I had an abortion. I took the pills. I ended up having an adverse reaction and my co-workers found out about the entire ordeal when I had to leave the club mid-shift on Halloween to go to the ER. I had a pro-life nurse who hurt me with a catheter, because she could. I cried alone in the hospital hooked to an IV and wondering how much this would cost me. $3780.00 roughly in money (not including therapy) and a whole lot more in terms of self-respect and dignity.
When I returned to work a few days later I was told that I needed to fill out an incident report and talk with the regional GM. I didn’t understand why I needed to do this because the incident had nothing to do with work, other than the fact that we both worked under the same umbrella corporation. I obliged and my fears were confirmed when I had to recount the ordeal to several people. At one point, one of the people I was speaking to actually made a fucking joke about how he hadn’t lasted very long. I remember nervously laughing, because I didn’t know what else to do. I still feel sick when I think about that. Once again I decided not to press charges, which was the supported decision. I did however leave the strip club very soon after that and transferred to a karaoke bar that the company partially owned. I have not worked in a strip club since then.
I’m a member of several New Orleans service industry facebook groups, and I will often get notifications when someone posts in one. A few years back I got one of those notifications, but it was my rapist who had posted. He’s apparently still out there and simply seeing his name made me sick. After our encounter, before he left New Orleans, he sexually harassed (and perhaps assaulted, though no charges were made) other women who worked with him.

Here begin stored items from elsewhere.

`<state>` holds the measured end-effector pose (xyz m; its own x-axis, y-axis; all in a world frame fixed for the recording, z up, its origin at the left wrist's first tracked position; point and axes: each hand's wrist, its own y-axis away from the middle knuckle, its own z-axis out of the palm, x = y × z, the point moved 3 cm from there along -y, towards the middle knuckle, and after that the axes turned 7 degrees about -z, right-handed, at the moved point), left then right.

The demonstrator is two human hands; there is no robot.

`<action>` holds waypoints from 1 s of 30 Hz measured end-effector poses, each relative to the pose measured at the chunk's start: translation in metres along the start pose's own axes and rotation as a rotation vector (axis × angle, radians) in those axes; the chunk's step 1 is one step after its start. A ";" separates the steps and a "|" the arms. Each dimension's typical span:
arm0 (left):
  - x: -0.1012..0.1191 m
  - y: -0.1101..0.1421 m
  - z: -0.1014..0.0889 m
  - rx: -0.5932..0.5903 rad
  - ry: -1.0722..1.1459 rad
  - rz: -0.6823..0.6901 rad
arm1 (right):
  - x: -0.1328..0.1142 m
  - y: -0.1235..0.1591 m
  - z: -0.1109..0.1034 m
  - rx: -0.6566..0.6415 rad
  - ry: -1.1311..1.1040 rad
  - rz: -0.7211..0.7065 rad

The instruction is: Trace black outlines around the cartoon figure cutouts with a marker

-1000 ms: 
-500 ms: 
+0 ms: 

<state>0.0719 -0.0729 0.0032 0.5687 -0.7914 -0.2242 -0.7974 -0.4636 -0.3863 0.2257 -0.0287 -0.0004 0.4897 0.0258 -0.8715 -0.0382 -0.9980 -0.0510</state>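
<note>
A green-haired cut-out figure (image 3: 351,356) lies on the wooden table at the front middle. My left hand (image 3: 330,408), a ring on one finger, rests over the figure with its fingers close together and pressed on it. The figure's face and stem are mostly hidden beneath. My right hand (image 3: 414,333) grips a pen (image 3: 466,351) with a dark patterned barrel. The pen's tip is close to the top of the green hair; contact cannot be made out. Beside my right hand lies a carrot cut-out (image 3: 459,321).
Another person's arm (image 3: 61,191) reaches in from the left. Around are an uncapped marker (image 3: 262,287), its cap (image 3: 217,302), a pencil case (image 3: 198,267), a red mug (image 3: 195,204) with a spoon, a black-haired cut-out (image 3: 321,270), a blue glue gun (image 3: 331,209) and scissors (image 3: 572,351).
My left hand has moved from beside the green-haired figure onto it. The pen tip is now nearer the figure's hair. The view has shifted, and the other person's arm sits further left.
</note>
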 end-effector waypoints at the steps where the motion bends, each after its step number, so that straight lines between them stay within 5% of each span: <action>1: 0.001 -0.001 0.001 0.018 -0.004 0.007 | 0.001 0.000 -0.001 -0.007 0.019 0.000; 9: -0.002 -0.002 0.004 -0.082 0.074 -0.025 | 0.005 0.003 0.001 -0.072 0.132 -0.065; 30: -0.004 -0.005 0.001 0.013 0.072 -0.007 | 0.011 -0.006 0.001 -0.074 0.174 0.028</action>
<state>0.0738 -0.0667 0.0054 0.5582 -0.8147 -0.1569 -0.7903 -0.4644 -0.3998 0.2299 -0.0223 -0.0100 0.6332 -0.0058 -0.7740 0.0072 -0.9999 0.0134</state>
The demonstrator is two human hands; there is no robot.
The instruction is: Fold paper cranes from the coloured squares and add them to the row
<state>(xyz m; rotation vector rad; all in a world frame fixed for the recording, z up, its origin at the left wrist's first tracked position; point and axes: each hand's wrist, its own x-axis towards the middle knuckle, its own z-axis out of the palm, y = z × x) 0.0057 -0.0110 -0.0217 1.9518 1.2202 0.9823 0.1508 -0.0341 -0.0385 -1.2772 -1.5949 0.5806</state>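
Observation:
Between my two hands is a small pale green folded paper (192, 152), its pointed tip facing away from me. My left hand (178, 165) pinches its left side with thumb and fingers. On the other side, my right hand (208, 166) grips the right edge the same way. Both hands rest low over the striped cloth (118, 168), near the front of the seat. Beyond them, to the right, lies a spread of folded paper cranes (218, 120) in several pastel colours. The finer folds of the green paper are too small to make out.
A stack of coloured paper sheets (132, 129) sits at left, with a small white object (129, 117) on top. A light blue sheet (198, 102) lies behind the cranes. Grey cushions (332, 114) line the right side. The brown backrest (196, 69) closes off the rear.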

I was told that this is why he finally lost his job and moved away. I can’t help but feel partially responsible.
After my rape people said the following things to me:
“It might be hard for you to get people to believe you, because you’re always so flirty.”
“Why would he even rape you, if he asked you probably would have fucked him anyway.”
“Why are you having an abortion, I thought you always wanted kids.”
“There is camera footage from the clubs of you acting really slutty, and that could surely be used against you.”
“Are you sure you aren’t just overreacting.”
“Were you drunk?”
Just recently I was celebrating with a friend and we went out of town and took some psychedelics. We were messing around and everything was wonderful. Then he touched me in a certain way (I’m not even sure how) and I physically reacted before my brain could even register what was going on. He was concerned when I jolted away from him and then I had to say something. Maybe it was the drugs, or the familiarity that I have with him, but I found myself telling him about my rape. And crying. A lot. Talk about a horrible fucking date. But it made me consider just how much impact this trauma has had on me. It made me realize just how much power my shame has held over me all these years. I told him how I hated to even talk about it, and wouldn’t let him look at me while I spoke. I felt weak again but in a new way.
I used to fantasize about how differently I would have handled that situation if I had another chance. I still think about crushing all the bones in his dominant hand so that it becomes much harder for him to simply act without thought. I tried to blame the situation on his intoxication at first, but none of my other guy friends “accidentally rape” people when they are drunk. I wonder if he even understands the depth of his actions. I honestly doubt it.
I’m finally finding the strength to allow myself to be vulnerable. That being said, this is the hardest thing for me to talk about, and I’ve got some fucking tales to tell. Thankfully, I feel stronger than I have in a long time. One decade down, a lifetime to go.